もちろんそれも大切ですが、もう一つの入り口があります。
体から自分を整えること。
YOGA & BODYWORK
ヨガやボディワークでは、体への気づきがエネルギーを高めると言われます。呼吸に意識を向ける。体の感覚にそっと注意を向ける。それだけで体が軽くなったり、気持ちが落ち着いたりすることがあります。
この変化は、実は脳の働きとも深く関係しています。私たちの脳には、呼吸・心拍・筋肉の緊張・内臓の状態といった体の内側の情報を感じ取る仕組みがあります。この働きを 「内受容感覚(interoception)」 と呼びます。
KEY AREA
Insula(島皮質)
内受容感覚の中心となる脳の領域。ヨガで呼吸や体の感覚に意識を向けると、この領域が活性化し、「今、自分はどんな状態なのか」をよりはっきり感じ取れるようになります。

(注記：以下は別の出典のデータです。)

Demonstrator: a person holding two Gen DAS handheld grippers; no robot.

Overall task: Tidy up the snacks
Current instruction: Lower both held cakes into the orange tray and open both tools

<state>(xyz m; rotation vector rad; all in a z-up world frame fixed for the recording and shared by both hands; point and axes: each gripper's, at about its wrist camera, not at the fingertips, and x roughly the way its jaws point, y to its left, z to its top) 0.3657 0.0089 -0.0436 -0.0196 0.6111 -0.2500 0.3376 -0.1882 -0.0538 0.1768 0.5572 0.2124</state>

つまりヨガは、体を通して自分を観察する練習でもあるのです。
NEUROSCIENCE
体への注意やゆっくりした呼吸は、自律神経にも影響します。
KEY AREA
Amygdala(扁桃体)
ストレス・不安・警戒を司る領域。ゆっくりした呼吸と体への注意によって活動が落ち着き、呼吸が深くなる・思考が静かになる・視野が広がるという変化が起こります。
ヨガで言う「エネルギーが整う」という感覚は、
脳科学的には
神経系が安心できる状態に戻ること
CONFIDENCE
呼吸を整えると肩の力が抜ける。体をゆるめると気持ちが落ち着く。このような経験を繰り返すと、脳は少しずつ学習します。
KEY AREA
Prefrontal Cortex(前頭前野)
意思決定と自己調整を担う領域。体を感じ、整える経験を積み重ねることで「私は自分の状態を整えることができる」という回路が育っていきます。
体を感じる
↓
体を調整する
↓
自分を扱える感覚が生まれる
EMBODIED CONFIDENCE
Embodied Confidence
身体から生まれる自信
思考だけで作る自信ではなく、体の感覚を通して育つ静かな安定感。外の評価ではなく、自分の内側から生まれる感覚——「私は私を扱える」という、身体的な安心感です。
FLOW
体に意識を向けると、呼吸・姿勢・感覚、そんな小さな変化に気づき始めます。その気づきが少しずつ自分の状態を整え、やがて日常の選択や生き方にも影響していきます。
Body → Awareness → Life
体に意識を向けることは、人生を変えるための大きな努力ではなく、日常の中で自分を取り戻す小さな入り口。体から始まる気づきが、人生の見え方を少しずつ広げていく。ヨガやボディワークは、そのための静かな時間なのだと思います。